**What is needed**
Your answer should show every line of the material below that includes "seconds".

**Information provided**

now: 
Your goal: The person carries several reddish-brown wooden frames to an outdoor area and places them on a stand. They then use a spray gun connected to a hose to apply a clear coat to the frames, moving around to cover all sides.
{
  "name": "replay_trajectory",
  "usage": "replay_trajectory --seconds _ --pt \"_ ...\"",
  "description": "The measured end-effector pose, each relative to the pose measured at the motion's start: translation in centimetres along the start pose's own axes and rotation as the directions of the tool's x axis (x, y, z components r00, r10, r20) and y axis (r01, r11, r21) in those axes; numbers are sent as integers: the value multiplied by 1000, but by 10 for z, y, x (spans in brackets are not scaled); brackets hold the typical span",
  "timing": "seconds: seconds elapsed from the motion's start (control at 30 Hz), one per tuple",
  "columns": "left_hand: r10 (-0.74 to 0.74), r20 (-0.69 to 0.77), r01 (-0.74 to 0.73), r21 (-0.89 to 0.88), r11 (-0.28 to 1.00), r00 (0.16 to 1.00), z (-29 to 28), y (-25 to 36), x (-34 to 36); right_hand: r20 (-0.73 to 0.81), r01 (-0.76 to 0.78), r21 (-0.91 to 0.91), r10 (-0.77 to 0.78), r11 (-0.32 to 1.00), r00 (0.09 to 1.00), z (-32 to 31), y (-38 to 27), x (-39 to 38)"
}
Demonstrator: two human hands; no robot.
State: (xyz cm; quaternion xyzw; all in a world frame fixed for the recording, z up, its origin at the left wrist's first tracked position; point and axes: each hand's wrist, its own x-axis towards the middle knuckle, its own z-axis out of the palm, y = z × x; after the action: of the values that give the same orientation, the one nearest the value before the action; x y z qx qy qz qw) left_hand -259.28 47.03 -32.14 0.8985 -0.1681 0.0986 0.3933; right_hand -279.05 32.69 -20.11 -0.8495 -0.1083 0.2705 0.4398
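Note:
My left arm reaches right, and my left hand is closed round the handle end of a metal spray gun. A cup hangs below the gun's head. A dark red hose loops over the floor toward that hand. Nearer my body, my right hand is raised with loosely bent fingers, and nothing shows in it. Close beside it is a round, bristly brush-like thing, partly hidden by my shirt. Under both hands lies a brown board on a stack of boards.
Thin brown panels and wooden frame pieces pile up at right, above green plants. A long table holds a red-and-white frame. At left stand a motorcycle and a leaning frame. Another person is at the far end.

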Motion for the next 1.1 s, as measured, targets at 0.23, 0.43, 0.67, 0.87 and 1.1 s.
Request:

**Output of the task**
  "usage": "replay_trajectory --seconds _ --pt \"_ ...\"",
  "timing": "seconds: seconds elapsed from the motion's start (control at 30 Hz), one per tuple",

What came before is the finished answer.